---------- TASK DATA ----------
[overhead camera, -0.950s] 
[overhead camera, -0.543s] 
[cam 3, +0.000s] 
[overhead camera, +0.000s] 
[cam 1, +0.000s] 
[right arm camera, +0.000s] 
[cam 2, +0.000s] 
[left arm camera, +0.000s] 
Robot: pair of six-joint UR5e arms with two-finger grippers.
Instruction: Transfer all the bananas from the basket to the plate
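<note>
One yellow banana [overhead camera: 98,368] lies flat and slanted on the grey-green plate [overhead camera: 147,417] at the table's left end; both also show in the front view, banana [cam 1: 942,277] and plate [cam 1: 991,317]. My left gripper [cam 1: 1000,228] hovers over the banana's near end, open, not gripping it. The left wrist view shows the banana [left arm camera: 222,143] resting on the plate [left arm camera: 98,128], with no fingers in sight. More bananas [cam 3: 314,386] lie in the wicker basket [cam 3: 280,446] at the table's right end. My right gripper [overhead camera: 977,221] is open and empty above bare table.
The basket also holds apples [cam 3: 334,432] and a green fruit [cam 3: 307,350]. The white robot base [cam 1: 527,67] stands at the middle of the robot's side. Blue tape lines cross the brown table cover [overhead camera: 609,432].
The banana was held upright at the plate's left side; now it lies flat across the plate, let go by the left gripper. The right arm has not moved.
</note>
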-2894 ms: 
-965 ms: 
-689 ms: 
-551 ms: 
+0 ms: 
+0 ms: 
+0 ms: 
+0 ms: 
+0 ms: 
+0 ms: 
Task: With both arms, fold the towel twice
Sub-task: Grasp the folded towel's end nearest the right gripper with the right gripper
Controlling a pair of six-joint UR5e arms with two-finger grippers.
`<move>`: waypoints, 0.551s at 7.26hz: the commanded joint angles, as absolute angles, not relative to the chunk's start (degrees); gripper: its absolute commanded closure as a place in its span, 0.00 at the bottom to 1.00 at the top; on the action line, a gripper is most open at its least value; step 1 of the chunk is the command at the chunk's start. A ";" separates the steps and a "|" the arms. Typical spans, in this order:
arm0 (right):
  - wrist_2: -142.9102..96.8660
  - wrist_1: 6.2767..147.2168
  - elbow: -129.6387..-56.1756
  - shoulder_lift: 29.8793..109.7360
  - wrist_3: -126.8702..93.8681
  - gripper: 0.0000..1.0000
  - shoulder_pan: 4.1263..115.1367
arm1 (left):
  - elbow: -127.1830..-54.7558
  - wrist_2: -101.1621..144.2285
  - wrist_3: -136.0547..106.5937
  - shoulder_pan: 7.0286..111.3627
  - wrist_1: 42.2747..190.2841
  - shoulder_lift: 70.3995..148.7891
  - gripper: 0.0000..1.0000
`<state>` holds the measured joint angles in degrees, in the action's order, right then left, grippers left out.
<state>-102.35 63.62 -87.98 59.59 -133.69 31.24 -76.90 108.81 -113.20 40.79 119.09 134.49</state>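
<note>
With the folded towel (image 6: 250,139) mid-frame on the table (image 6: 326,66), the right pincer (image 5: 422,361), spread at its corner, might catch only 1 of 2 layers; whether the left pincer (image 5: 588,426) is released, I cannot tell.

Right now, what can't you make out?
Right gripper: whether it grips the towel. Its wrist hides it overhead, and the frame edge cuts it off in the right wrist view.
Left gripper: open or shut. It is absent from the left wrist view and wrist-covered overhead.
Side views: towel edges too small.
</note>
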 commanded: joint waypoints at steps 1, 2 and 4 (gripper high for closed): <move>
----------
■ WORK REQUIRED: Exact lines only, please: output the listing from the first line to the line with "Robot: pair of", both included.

■ TASK OUTPUT:
[overhead camera, -0.950s] 
[overhead camera, -0.543s] 
[cam 3, +0.000s] 
[overhead camera, +0.000s] 
[cam 1, +0.000s] 
[right arm camera, +0.000s] 
[cam 2, +0.000s] 
[left arm camera, +0.000s] 
Robot: pair of six-joint UR5e arms with two-finger grippers.

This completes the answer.